▶ [DESCRIPTION OF THE TASK] Once you have read the entries below, write them all out again exactly.

** Opening DATA TO PROCESS block **

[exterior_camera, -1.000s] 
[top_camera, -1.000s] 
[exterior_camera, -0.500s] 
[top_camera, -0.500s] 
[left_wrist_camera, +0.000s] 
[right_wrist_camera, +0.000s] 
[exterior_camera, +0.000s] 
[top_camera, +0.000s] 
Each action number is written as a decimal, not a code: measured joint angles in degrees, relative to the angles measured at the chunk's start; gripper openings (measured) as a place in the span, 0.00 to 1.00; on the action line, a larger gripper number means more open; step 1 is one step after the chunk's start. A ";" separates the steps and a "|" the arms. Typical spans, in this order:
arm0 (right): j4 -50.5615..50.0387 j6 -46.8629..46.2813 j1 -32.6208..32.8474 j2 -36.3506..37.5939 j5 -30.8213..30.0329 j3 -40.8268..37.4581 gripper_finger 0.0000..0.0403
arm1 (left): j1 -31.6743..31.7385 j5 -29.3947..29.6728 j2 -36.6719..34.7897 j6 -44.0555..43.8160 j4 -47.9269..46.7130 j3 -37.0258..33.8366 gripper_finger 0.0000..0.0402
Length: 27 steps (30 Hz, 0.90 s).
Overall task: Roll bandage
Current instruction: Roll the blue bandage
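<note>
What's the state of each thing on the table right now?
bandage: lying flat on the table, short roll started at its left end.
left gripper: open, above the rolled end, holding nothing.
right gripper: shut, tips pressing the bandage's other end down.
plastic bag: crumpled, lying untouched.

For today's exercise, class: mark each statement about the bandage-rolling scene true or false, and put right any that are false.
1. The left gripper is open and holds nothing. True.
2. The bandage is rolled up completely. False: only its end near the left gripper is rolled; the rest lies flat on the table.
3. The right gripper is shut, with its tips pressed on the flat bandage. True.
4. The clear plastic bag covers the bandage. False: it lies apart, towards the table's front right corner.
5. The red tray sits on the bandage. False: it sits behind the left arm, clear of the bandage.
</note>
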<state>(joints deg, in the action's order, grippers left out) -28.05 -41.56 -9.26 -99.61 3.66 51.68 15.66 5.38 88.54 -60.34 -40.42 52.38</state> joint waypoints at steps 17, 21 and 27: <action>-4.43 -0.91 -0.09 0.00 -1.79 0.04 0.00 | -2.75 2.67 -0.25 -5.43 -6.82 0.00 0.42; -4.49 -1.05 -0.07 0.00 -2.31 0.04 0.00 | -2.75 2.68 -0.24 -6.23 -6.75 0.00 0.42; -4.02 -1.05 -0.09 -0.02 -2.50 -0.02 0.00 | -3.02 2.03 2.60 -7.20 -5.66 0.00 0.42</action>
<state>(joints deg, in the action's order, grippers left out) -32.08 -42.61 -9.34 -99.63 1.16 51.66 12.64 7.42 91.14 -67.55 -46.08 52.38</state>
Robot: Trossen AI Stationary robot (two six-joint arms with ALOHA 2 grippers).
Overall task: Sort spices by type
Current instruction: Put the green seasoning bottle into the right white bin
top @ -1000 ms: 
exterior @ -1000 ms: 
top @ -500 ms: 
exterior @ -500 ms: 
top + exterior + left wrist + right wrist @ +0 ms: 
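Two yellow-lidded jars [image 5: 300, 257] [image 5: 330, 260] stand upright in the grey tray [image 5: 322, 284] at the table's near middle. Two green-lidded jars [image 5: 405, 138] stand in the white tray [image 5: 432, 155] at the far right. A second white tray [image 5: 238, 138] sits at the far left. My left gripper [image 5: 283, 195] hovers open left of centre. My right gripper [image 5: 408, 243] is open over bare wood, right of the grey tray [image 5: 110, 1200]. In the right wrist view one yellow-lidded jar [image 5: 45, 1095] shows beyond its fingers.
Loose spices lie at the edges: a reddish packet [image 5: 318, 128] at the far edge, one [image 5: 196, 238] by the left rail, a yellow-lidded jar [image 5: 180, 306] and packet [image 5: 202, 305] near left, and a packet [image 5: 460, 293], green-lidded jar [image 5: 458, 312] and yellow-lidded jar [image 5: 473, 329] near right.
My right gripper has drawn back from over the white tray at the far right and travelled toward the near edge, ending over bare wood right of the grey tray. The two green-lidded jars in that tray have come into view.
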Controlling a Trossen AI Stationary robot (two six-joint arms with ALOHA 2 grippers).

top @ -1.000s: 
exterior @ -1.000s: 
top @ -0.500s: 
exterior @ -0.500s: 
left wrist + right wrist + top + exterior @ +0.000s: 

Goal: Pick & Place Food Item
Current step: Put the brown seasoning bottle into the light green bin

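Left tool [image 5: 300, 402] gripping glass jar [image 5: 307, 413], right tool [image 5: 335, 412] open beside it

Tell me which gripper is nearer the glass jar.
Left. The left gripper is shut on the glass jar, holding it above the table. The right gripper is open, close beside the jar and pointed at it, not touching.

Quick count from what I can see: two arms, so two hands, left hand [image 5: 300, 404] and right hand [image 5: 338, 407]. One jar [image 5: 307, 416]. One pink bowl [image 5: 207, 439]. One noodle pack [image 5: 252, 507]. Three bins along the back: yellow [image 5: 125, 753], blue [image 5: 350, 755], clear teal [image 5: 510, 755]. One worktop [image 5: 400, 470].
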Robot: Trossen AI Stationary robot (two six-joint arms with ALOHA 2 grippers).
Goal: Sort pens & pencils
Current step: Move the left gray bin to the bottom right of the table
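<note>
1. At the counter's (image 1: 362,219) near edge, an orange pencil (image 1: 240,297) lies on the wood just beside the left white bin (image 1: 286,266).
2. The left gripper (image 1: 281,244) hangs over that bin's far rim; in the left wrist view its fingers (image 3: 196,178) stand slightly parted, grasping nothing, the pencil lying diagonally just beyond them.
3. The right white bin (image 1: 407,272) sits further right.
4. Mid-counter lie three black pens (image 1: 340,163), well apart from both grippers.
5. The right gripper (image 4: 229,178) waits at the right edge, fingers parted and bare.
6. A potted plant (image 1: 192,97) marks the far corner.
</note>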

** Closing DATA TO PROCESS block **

▶ [EXERCISE RESPONSE]
[exterior_camera, -1.000s] 
[top_camera, -1.000s] 
[exterior_camera, -0.500s] 
[top_camera, -0.500s] 
[left_wrist_camera, +0.000s] 
[right_wrist_camera, +0.000s] 
[exterior_camera, +0.000s] 
[top_camera, +0.000s] 
Each action number is written as a decimal, not a code: measured joint angles in degrees, relative to the angles measured at the chunk's start; gripper openings (measured) as a place in the span, 0.00 to 1.00; on the action line, a larger gripper number means more open; step 1 is one step after the chunk's start. A ";" separates the steps and a "|" the arms. Typical spans, in this order:
arm0 (right): j4 -50.5615..50.0387 j6 -46.8629..46.2813 j1 -32.6208..32.8474 j2 -36.3506..37.5939 j5 -30.8213..30.0329 j3 -40.8268..37.4581 gripper_finger 0.0000..0.0403
arm1 (left): j1 -31.6743..31.7385 j5 -29.3947..29.6728 j2 -36.6719..34.7897 j6 -44.0555..43.8160 j4 -47.9269..46.7130 j3 -37.0258..33.8366 gripper_finger 0.0000..0.0402
Length: 27 steps (30 Hz, 0.90 s).
Overall task: Roll bandage
Current instruction: Roll the blue bandage
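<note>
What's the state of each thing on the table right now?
bandage: lying flat on the table, short roll started at its left end.
left gripper: open, above the rolled end, holding nothing.
right gripper: shut, tips pressing the bandage's other end down.
plastic bag: crumpled, lying untouched.

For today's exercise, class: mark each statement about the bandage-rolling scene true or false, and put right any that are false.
1. The left gripper is open and holds nothing. True.
2. The bandage is rolled up completely. False: only its end near the left gripper is rolled; the rest lies flat on the table.
3. The right gripper is shut, with its tips pressed on the flat bandage. True.
4. The clear plastic bag covers the bandage. False: it lies apart, towards the table's front right corner.
5. The red tray sits on the bandage. False: it sits behind the left arm, clear of the bandage.
</note>
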<state>(joints deg, in the action's order, grippers left out) -28.05 -41.56 -9.26 -99.61 3.66 51.68 15.66 5.38 88.54 -60.34 -40.42 52.38</state> joint waypoints at steps 17, 21 and 27: <action>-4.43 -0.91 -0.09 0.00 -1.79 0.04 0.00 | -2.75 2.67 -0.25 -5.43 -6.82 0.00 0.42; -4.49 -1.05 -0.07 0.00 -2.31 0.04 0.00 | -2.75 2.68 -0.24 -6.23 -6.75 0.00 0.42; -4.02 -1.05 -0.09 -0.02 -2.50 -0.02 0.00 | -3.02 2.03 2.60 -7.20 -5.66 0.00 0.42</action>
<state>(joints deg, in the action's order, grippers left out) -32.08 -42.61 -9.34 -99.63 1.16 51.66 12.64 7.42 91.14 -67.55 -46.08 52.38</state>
Robot: Trossen AI Stationary robot (two six-joint arms with ALOHA 2 grippers).
Overall task: Sort spices by type
Current instruction: Put the green seasoning bottle into the right white bin
top @ -1000 ms: 
exterior @ -1000 ms: 
top @ -500 ms: 
exterior @ -500 ms: 
top + exterior + left wrist + right wrist @ +0 ms: 
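Two yellow-lidded jars [image 5: 300, 257] [image 5: 330, 260] stand upright in the grey tray [image 5: 322, 284] at the table's near middle. Two green-lidded jars [image 5: 405, 138] stand in the white tray [image 5: 432, 155] at the far right. A second white tray [image 5: 238, 138] sits at the far left. My left gripper [image 5: 283, 195] hovers open left of centre. My right gripper [image 5: 408, 243] is open over bare wood, right of the grey tray [image 5: 110, 1200]. In the right wrist view one yellow-lidded jar [image 5: 45, 1095] shows beyond its fingers.
Loose spices lie at the edges: a reddish packet [image 5: 318, 128] at the far edge, one [image 5: 196, 238] by the left rail, a yellow-lidded jar [image 5: 180, 306] and packet [image 5: 202, 305] near left, and a packet [image 5: 460, 293], green-lidded jar [image 5: 458, 312] and yellow-lidded jar [image 5: 473, 329] near right.
My right gripper has drawn back from over the white tray at the far right and travelled toward the near edge, ending over bare wood right of the grey tray. The two green-lidded jars in that tray have come into view.
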Controlling a Trossen AI Stationary robot (two six-joint arms with ALOHA 2 grippers).

top @ -1.000s: 
exterior @ -1.000s: 
top @ -0.500s: 
exterior @ -0.500s: 
left wrist + right wrist + top + exterior @ +0.000s: 

Goal: Pick & Place Food Item
Current step: Put the brown seasoning bottle into the light green bin

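Left tool [image 5: 300, 402] gripping glass jar [image 5: 307, 413], right tool [image 5: 335, 412] open beside it

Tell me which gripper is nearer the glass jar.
Left. The left gripper is shut on the glass jar, holding it above the table. The right gripper is open, close beside the jar and pointed at it, not touching.

Quick count from what I can see: two arms, so two hands, left hand [image 5: 300, 404] and right hand [image 5: 338, 407]. One jar [image 5: 307, 416]. One pink bowl [image 5: 207, 439]. One noodle pack [image 5: 252, 507]. Three bins along the back: yellow [image 5: 125, 753], blue [image 5: 350, 755], clear teal [image 5: 510, 755]. One worktop [image 5: 400, 470].
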Robot: Trossen AI Stationary robot (two six-joint arms with ALOHA 2 grippers).
Goal: Sort pens & pencils
Current step: Move the left gray bin to the bottom right of the table
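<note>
1. At the counter's (image 1: 362,219) near edge, an orange pencil (image 1: 240,297) lies on the wood just beside the left white bin (image 1: 286,266).
2. The left gripper (image 1: 281,244) hangs over that bin's far rim; in the left wrist view its fingers (image 3: 196,178) stand slightly parted, grasping nothing, the pencil lying diagonally just beyond them.
3. The right white bin (image 1: 407,272) sits further right.
4. Mid-counter lie three black pens (image 1: 340,163), well apart from both grippers.
5. The right gripper (image 4: 229,178) waits at the right edge, fingers parted and bare.
6. A potted plant (image 1: 192,97) marks the far corner.
</note>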

The response to the exercise is now finished.